Sean Kendrick holds my gaze a second longer, and then he strides away from the crowd.

Two weeks until the races. Everything starts tonight. I can feel it in my heart.

CHAPTER THIRTY-THREE

SEAN

The next morning finds the island ghostly quiet. Though the frenzy of last night seemed to suggest that training would begin in earnest today, the stables are still, the roads silent. I’m happy for it; I have a lot to get done in the next twenty-four hours. I cast a glance toward the sky; a dimpled quilt of cloud hides the sun, and below it, smaller clouds race by, in a hurry to get on their way. I’ll know better how long I have until the storm gets here once I see the ocean.

In the eerie quiet of the morning, I turn out the youngest of the thoroughbreds for a bit of exercise and grass before the weather gets poor, and then I gather my supplies to take down to the shore. Two buckets and my pockets sunk full of weak magic.

As I’m about to head out, I hear a voice. “So you’re not a churchgoer, then.”

“Good morning, Mr. Holly,” I reply.

He’s in what I think they must consider Sunday finery in America: a white V-necked sweater and light jacket over creased khaki pants. He looks like he might be ready to pose for one of the mainland paper’s society pages.
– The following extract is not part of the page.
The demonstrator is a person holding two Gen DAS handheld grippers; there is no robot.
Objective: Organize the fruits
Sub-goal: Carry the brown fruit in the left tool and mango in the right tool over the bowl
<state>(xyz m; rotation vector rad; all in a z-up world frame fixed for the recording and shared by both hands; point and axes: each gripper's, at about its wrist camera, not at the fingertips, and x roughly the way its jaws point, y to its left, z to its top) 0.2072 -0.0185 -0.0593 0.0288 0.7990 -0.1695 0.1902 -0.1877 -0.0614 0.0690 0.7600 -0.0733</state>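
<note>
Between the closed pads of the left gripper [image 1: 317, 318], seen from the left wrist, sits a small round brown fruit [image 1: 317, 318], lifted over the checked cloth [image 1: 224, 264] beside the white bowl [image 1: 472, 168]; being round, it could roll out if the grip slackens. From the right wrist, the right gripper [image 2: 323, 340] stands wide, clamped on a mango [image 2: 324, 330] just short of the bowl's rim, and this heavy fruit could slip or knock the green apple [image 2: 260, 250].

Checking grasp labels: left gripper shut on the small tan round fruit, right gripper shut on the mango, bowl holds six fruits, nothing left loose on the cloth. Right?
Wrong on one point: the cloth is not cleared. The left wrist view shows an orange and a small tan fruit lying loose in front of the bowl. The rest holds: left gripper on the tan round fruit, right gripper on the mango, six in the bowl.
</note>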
“Good morning,” Holly returns. He peers inside my buckets and rears back with a wince. They’re full of Corr’s rank manure and even I have a hard time getting used to the odor. “Sweet Mary and Coca-Cola, that’s hard to bear.” Seeing that I’m struggling to open the gate without setting down my buckets, he opens it for me and closes it behind me, following amiably. “So you’re not a believer?”

“I believe in the same thing they believe in,” I say, with a jerk of my chin toward town and St. Columba’s. “I just don’t believe you can find it in a building.”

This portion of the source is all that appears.